Simply put, the Confrontation Clause "does not bar the use of testimonial statements for purposes other than establishing the truth of the matter asserted." Crawford, 541 U.S. at 59 n. 9 (citing Tennessee v. Street, 471 U.S. 409 (1985)). Moreover, Confrontation Clause errors are subject to harmless error analysis. See United States v. Reynolds, 171 Fed. App'x 961, 966 (3d Cir. 2006) (citing Delaware v. VanArsdall, 475 U.S. 673, 684 (1986); United States v. Al-Sadawi, 432 F.3d 419, 426 (2d Cir. 2005)); see also United States v. Arriola-Perez, 137 Fed. App'x 119, 133 (10th Cir. 2005).

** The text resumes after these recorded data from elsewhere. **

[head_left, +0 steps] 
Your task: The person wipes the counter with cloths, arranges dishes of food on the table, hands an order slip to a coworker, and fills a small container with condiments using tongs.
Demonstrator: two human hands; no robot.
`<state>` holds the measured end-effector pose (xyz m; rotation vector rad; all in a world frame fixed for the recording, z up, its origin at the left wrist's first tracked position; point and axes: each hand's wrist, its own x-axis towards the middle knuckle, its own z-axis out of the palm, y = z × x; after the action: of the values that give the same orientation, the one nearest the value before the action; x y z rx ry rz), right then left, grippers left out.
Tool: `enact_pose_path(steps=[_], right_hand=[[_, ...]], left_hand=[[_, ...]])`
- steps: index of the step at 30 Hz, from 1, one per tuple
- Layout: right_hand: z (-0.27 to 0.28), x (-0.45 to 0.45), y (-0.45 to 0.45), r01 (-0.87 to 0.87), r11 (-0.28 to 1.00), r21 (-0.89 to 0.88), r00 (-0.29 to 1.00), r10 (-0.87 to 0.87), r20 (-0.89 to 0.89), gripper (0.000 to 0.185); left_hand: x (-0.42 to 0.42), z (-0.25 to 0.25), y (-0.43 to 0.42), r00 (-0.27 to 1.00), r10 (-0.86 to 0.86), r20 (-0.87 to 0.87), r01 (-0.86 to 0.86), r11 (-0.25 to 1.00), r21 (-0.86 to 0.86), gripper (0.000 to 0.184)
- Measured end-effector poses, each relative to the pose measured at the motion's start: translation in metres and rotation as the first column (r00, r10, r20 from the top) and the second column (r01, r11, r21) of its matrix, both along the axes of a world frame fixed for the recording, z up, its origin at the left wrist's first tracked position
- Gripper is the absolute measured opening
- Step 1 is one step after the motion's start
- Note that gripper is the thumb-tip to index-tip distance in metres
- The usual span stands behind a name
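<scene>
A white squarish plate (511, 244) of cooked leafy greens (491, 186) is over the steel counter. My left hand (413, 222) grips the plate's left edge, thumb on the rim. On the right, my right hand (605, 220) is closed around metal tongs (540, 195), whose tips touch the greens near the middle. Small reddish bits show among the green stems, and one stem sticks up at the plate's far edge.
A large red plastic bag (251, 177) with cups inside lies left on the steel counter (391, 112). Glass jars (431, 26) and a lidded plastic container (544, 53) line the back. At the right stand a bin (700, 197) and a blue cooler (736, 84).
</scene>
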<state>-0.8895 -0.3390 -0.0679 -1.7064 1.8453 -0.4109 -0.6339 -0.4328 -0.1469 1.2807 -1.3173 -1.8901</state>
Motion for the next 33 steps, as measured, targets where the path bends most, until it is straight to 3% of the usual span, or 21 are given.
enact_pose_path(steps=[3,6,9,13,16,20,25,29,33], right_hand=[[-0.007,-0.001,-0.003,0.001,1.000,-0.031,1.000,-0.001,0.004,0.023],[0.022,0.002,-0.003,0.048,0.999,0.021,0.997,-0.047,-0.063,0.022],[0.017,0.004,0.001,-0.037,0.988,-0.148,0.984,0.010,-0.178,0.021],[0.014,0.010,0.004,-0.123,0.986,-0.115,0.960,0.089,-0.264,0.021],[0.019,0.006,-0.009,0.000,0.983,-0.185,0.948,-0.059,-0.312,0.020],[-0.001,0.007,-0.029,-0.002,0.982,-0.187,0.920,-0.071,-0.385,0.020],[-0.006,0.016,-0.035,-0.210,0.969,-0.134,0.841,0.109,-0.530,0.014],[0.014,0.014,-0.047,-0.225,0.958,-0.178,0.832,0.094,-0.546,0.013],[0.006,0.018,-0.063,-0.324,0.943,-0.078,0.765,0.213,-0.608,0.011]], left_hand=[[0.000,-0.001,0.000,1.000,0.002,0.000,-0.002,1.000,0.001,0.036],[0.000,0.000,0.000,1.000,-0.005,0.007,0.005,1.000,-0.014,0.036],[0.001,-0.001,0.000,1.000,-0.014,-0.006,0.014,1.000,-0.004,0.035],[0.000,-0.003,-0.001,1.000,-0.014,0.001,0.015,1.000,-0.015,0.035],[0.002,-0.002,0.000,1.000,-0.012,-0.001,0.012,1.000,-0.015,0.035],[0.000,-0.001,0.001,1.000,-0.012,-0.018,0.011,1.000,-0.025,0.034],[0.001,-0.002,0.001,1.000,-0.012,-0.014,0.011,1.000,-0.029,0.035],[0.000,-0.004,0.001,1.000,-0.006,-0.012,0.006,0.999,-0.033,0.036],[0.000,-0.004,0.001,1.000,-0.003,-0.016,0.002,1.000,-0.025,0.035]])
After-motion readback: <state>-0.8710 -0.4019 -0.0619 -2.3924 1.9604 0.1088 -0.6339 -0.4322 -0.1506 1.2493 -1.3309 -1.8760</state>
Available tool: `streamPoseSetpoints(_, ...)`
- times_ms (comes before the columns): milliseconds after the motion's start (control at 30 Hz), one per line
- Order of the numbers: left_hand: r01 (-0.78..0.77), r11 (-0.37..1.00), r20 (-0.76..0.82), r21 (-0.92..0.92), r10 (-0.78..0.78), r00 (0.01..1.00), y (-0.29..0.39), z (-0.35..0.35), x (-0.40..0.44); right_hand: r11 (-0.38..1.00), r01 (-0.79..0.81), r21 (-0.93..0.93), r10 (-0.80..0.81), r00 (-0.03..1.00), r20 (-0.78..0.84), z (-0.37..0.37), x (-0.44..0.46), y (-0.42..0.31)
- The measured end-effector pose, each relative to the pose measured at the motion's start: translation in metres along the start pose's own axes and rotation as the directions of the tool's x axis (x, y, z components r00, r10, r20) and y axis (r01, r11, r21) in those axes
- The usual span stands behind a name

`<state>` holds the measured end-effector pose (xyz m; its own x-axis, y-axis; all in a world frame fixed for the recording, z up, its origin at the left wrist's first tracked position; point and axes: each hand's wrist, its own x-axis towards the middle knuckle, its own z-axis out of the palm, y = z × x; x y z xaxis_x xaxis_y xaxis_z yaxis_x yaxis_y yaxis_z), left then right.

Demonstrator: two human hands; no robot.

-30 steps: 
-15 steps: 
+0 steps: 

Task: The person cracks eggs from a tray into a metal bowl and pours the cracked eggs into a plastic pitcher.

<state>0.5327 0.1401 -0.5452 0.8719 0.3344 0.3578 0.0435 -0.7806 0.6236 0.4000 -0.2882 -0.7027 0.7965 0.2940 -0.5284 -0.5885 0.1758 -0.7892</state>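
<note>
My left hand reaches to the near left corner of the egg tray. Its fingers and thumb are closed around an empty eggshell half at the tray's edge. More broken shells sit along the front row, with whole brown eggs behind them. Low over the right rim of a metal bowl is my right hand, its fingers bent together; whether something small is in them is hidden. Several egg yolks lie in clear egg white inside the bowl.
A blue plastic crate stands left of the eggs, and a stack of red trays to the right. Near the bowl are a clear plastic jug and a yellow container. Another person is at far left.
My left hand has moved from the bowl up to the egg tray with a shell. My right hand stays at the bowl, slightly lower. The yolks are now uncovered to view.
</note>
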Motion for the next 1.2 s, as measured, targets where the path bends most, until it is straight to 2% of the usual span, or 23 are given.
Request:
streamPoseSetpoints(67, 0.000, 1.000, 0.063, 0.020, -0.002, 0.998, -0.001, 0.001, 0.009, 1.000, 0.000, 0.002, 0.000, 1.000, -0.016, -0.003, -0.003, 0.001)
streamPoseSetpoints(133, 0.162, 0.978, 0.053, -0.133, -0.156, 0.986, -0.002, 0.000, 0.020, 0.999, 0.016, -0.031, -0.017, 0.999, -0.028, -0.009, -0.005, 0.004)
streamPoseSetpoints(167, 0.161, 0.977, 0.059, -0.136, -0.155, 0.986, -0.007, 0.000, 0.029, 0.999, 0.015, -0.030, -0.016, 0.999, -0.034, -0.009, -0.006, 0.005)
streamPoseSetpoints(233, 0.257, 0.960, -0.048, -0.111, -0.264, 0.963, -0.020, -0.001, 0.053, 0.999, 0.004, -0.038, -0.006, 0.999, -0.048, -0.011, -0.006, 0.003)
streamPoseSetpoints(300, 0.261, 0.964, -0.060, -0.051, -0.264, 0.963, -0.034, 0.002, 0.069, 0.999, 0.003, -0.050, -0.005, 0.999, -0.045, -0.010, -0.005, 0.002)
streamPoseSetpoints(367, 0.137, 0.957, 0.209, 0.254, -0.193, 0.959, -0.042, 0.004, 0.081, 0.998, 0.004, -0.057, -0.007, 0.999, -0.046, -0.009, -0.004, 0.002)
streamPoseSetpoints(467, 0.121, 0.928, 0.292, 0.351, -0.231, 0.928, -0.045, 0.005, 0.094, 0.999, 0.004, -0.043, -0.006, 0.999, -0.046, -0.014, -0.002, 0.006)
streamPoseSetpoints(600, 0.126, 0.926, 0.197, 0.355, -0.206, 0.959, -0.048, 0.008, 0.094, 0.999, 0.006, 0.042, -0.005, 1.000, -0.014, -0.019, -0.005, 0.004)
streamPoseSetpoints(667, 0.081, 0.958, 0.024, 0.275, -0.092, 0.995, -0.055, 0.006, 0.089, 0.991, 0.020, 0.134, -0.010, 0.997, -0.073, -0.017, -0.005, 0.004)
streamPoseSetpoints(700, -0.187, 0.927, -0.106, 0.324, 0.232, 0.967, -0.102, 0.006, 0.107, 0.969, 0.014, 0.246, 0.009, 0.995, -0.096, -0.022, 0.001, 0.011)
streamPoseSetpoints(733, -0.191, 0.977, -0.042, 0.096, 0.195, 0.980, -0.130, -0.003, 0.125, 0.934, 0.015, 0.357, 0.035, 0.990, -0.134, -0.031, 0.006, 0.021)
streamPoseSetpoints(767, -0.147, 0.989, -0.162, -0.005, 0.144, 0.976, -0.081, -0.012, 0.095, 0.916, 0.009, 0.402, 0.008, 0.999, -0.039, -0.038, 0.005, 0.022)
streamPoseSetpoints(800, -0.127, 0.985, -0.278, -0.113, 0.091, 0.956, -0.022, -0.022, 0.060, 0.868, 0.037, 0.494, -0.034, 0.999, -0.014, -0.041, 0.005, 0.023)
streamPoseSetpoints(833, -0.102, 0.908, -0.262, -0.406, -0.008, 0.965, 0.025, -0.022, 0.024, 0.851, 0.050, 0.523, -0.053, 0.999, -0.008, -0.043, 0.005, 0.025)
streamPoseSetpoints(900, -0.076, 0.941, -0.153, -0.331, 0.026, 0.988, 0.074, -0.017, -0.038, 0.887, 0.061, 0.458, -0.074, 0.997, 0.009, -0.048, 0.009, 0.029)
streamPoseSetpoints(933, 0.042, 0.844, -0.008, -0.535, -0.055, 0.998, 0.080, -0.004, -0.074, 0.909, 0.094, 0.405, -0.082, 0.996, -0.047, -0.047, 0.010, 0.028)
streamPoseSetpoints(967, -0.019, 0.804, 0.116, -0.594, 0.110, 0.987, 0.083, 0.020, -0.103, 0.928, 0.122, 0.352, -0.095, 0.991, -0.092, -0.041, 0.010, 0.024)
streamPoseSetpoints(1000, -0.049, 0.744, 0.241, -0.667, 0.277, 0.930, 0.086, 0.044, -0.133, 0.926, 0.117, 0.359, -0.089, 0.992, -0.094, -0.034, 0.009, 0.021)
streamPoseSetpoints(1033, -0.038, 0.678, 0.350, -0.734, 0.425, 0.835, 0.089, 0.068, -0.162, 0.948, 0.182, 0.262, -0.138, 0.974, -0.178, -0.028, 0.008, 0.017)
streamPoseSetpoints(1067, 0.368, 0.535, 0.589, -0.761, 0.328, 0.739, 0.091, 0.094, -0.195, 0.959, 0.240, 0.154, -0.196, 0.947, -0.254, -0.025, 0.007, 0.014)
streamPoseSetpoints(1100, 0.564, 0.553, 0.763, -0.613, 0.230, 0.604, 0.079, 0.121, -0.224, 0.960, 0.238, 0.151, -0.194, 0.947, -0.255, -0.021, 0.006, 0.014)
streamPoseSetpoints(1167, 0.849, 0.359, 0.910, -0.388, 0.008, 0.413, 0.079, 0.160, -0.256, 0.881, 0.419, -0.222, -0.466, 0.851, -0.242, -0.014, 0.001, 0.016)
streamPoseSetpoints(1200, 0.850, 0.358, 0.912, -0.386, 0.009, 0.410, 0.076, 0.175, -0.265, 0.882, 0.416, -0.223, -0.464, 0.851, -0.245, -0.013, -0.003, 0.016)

Here, Petitioner's Ground Two allegations are void of any facts from which the Court can derive a conclusion that Petitioner's rights were violated within the meaning of Crawford: the entirety of Petitioner's allegations is dedicated to abstract discussion of Bankston, i.e., it sets forth Petitioner understands the holding of that case without making any statement as to Petitioner's factual predicate. See Docket Entry No. 26, at 2-3. Indeed, the Petition merely expresses Petitioner's disappointment that a reference to "something" was made. However, such allegations neither indicate that this "something" was testimonial evidence, or that reference was not offset by Petitioner's counsel's line of questioning, or by judicial instructions, etc., or that such introduction resulted in an error that cannot be deemed harmless. Being presented with nothing but Petitioner's claim that "something" was uttered during his trial and to his disappointment, the Court cannot find that the state court's application of Crawford to Petitioner's Confrontation Clause claims — if such claims were raised — unreasonable.
Notably, in his original version of the Petition, see Docket Entry No. 1, Petitioner's Ground Two made Confrontation Clause references to a result of laboratory test establishing the nature of controlled substances obtained as a result of the search. See this Opinion, note 1. If Petitioner's obscure reference to "something" was intended to be a reference to that laboratory test result, this Court finds the decision of the Appellate Division well in line with Crawford. See State v. Cox, 2008 WL 34786, at *3 ("Defendant waived his right to confrontation and stipulated that the suspected contraband was heroin, crack and cocaine, because his defense was that he was arrested as a passerby and had no connection with the apartment. Defendant did not contend the seized items were not drugs"). Indeed, here, Petitioner does not assert that his line of defense was different that that detected by the state courts, nor does he contest the fact that he stipulated to the nature of drugs seized. At most, Petitioner's challenges to the laboratory report could be read as contesting the entirety of the search of the apartment conducted by policy. However, such allegations do not raise a valid claim.Accord United States v. Price, 458 F.3d 202 (3d Cir. 2006) ("Police officers are permitted under [United States v. Sallins, 993 F.2d 344 (3d Cir. 1993)] to explain the background context for their arrival at a scene. When the explanation cannot be effected without relating some contents of the information received, Sallins does not prohibit admission of such details").
IV. CERTIFICATE OF APPEALABILITY
The Court denies a certificate of appealability because Petitioner has not made "a substantial showing of the denial of a constitutional right" under 28 U.S.C. § 2253(c)(2). See Miller-El v. Cockrell, 537 U.S. 322 (2003).V. CONCLUSION
Based on the foregoing, the Court dismisses the Petition with prejudice and declines to issue a certificate of appealability under 28 U.S.C. § 2253(c).